In Italia, le terre e rocce da scavo sono disciplinate dal D.Lgs. 152/2006 e dal D.P.R. 120/2017. Se i materiali rispettano i requisiti previsti dal D.P.R. 120/2017 possono qualificarsi come sottoprodotti ed essere riutilizzati in altri cantieri senza rientrare nella normativa sui rifiuti. Quando i valori analitici superano le soglie, le terre diventano rifiuti speciali: codice EER 17 05 04 (non pericolose) o 17 05 03* (pericolose, contenenti sostanze pericolose). Richiedono FIR, trasporto da parte di soggetti iscritti all’Albo Gestori Ambientali e conferimento a impianti autorizzati. Valli Gestioni Ambientali esegue l’analisi delle terre contaminate e gestisce l’intero iter di smaltimento o valorizzazione come sottoprodotto.
Quale codice EER si assegna alle terre contaminate da idrocarburi?

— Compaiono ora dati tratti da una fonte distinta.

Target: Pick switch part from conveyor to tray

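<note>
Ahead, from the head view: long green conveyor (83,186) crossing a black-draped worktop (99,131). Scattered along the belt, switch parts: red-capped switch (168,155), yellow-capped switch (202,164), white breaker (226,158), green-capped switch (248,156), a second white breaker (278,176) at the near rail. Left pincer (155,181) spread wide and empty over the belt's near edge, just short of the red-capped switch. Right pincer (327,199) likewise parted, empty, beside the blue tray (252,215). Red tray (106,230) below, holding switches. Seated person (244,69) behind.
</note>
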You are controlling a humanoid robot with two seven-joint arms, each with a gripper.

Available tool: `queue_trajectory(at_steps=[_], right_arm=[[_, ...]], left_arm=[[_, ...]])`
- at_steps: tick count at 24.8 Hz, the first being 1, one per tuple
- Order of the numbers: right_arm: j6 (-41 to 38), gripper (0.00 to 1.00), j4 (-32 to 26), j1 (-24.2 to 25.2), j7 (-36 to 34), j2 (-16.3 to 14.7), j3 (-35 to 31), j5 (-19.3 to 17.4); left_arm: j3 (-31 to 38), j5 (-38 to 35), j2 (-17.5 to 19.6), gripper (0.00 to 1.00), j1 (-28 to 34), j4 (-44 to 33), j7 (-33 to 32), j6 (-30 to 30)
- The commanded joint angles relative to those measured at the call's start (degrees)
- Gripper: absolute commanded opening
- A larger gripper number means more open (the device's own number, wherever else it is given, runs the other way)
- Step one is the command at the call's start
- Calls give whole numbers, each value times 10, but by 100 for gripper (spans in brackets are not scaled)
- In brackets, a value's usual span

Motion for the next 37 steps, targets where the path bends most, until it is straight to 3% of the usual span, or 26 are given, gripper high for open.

La classificazione delle terre contaminate da idrocarburi richiede analisi chimico-fisiche con parametri minimi: idrocarburi totali C10-C40 (TPH o Total Petroleum Hydrocarbons), metalli pesanti (Pb, Cd, Cu, Ni, Zn, Cr totale e VI), IPA (idrocarburi policiclici aromatici). Se i risultati superano le CSC di Colonna A o B dell’Allegato 5, Parte IV del D.Lgs. 152/2006, il codice EER da attribuire è 17 05 03* (terra e rocce contenenti sostanze pericolose). In presenza di contaminazione da solventi clorurati (BTEX, PCE, TCE) il pacchetto analitico richiede parametri aggiuntivi. Il trasporto di questo rifiuto deve avvenire nel rispetto della normativa e il conferimento è ammesso verso impianti di trattamento specifici o discariche per pericolosi. Valli Gestioni Ambientali gestisce la filiera completa: analisi, ritiro con mezzi idonei e smaltimento finale delle terre contaminate.
È possibile depositare temporaneamente le terre contaminate in cantiere prima del ritiro?
Il deposito temporaneo di terre contaminate classificate come rifiuti speciali è ammesso direttamente sul luogo di produzione (il cantiere) senza autorizzazione, purché siano rispettate le condizioni previste dall’art. 185-bis del D.Lgs. 152/2006: conferimento ogni 3 mesi oppure al raggiungimento delle soglie di quantità (30 m³ totali, di cui massimo 10 m³ per i pericolosi), con durata massima di un anno qualora tali quantitativi non siano raggiunti, segregazione per codice EER, etichettatura, impermeabilizzazione dell’area e copertura del cumulo per prevenire il dilavamento nel suolo o nelle acque superficiali. Superare queste condizioni configura “stoccaggio non autorizzato” con conseguenze penali (art. 256 D.Lgs. 152/2006). Valli Gestioni Ambientali organizza il ritiro programmato direttamente in cantiere, con cassoni scarrabili dedicati e FIR digitale (xFIR) emesso sul posto.